Leung adds the the reality is that many of the ICOs are “dubious, if not downright frauds […] [that] escape the scrutiny of the police or securities regulators because of their crossborder nature and the way the crypto assets are structured to fall outside any regulator’s perimeter,” mentioning the recent hacking of crypto exchanges in Japan and South Korea as a “sharp reminder of the risks” of crypto trading.

In February of this year, the Hong Kong SFC warned crypto investors about the risks of investment and vowed to keep policing ICOs and crypto markets. In March, the securities regulator shut down Black Cell Technology’s ICO on the ground that it was an unregistered securities offering, making the company return the funds it had raised to investors.

Moving forward with a crypto regulatory framework, Leung notes that the G20 recently spoke about the crypto sphere at their last meeting in March.
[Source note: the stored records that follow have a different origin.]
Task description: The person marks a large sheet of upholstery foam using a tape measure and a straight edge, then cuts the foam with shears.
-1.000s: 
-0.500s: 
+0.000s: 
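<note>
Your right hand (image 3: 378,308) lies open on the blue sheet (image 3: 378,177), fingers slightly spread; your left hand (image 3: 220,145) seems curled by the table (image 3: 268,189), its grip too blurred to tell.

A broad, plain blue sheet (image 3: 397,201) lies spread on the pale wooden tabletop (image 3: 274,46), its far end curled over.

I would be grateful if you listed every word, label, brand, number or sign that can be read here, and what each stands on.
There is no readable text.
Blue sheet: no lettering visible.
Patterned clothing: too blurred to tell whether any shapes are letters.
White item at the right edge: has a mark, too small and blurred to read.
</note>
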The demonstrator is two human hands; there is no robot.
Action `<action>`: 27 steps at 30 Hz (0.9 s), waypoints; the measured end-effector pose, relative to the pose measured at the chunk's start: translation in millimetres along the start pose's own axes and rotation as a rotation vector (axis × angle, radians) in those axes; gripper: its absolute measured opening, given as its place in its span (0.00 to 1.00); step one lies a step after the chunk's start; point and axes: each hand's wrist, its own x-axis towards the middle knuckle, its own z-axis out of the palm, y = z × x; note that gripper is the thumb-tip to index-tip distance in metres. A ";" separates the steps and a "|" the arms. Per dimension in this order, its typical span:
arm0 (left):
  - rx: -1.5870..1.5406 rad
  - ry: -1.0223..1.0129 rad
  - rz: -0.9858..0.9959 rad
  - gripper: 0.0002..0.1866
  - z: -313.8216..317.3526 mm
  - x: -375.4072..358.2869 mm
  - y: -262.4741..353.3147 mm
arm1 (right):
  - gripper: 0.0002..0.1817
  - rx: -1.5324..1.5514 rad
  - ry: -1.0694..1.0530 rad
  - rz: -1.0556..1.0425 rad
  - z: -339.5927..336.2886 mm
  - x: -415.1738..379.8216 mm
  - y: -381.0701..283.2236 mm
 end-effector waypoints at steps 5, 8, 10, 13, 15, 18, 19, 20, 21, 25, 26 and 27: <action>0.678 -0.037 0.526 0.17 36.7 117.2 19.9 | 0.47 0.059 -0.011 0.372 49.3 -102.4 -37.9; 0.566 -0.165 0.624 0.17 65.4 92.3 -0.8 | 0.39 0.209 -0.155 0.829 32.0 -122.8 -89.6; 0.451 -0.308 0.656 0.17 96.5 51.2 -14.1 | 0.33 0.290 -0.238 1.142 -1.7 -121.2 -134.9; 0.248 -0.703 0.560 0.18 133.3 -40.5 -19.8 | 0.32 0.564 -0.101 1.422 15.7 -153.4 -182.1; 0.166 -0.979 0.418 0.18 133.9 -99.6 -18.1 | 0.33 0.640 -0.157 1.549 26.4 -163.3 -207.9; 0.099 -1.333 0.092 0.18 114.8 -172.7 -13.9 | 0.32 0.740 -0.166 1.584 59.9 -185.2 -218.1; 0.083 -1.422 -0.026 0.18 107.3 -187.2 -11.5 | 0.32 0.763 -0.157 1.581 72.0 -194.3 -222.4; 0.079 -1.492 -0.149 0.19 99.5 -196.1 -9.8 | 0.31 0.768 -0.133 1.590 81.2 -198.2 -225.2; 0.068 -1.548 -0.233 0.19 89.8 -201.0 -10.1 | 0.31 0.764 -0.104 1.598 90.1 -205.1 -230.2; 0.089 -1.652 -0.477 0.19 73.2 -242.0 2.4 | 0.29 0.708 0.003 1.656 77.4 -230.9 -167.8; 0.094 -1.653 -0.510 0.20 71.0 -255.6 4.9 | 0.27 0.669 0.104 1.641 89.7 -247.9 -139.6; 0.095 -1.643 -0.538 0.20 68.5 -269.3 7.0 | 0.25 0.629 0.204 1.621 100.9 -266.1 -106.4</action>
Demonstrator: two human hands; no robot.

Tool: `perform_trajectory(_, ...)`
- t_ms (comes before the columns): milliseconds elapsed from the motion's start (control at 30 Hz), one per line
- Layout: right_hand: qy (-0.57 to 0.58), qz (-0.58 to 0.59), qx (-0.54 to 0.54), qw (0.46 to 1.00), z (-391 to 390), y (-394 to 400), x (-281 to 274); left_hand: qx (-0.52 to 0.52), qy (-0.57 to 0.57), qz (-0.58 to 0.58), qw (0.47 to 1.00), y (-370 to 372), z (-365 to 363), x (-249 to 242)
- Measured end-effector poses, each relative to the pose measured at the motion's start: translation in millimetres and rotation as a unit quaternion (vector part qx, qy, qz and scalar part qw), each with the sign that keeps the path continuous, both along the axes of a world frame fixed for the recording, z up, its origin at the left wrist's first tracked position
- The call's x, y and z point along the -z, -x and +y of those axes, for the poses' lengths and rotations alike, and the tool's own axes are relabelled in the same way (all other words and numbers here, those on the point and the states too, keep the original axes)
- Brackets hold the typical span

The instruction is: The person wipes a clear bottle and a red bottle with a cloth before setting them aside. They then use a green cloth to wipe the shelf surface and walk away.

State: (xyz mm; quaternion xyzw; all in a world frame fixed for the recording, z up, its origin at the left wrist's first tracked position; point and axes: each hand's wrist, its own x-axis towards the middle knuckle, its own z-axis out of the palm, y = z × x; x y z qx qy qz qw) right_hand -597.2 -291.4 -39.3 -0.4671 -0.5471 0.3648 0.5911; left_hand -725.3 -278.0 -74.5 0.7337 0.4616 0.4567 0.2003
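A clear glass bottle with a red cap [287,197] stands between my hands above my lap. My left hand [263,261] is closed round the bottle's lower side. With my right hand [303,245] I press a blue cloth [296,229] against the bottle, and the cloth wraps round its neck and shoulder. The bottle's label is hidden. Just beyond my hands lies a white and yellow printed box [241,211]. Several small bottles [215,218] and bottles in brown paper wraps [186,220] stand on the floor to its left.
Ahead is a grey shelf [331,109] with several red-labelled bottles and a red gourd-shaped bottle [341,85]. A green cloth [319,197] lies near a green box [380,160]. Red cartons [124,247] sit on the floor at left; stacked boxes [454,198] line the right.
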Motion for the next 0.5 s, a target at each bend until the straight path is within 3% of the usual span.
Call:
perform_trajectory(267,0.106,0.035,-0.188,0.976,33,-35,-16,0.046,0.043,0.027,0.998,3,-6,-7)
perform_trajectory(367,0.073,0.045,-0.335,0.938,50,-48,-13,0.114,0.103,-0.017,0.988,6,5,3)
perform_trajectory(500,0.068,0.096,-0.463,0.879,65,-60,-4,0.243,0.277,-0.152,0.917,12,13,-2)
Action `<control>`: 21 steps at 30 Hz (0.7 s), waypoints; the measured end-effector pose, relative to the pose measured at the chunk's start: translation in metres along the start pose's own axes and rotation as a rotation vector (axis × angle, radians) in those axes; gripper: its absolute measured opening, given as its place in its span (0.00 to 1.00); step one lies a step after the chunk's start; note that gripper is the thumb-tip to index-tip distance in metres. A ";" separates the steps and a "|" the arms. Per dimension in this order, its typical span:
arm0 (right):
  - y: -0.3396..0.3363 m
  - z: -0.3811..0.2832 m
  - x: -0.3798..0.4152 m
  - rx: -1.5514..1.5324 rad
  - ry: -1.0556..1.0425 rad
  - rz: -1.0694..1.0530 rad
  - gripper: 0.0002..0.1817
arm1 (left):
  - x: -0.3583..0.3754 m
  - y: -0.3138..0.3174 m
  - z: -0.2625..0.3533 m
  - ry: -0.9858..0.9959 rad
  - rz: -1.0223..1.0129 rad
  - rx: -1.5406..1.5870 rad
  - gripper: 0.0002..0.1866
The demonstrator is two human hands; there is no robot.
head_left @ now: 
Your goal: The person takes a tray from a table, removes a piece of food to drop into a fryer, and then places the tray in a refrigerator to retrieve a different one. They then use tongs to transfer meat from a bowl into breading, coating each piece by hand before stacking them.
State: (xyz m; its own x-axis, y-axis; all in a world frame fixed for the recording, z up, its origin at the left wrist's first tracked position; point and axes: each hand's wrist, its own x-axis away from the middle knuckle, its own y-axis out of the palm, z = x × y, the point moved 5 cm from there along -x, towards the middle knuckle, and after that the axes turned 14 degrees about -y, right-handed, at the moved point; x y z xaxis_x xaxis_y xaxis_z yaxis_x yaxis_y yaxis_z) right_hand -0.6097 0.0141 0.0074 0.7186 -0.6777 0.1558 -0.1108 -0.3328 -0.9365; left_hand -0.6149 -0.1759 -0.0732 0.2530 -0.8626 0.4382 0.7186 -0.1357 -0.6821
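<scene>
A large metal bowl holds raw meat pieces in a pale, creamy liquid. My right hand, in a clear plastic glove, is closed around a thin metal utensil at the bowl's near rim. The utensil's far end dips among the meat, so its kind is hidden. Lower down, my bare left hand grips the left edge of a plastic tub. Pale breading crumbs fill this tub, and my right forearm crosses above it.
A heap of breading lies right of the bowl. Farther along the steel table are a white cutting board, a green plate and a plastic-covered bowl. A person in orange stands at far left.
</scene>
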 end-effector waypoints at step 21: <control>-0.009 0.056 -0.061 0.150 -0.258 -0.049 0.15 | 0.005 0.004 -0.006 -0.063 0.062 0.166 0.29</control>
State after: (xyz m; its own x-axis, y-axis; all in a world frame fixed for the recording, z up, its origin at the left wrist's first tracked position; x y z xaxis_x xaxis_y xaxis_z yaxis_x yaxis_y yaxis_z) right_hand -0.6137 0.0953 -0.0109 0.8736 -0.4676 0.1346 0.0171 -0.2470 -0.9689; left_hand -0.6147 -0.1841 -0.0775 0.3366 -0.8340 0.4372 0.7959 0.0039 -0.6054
In terms of Hong Kong specifically, Leung said that the Hong Kong SFC is working with their Investor Education Center to make crypto investors more aware of risks, as well as working with organizations overseas for fintech collaboration.

The Hong Kong Exchanges and Clearing Market (HKEX) announced in March that they would be opening a dialogue with the Australian Securities Exchange (ASX) on Blockchain innovation and implementation. Leung said in the speech that the Hong Kong SFC has also signed fintech innovation agreements with regulatory bodies in the UK, Australia, Malaysia, Dubai, and Switzerland.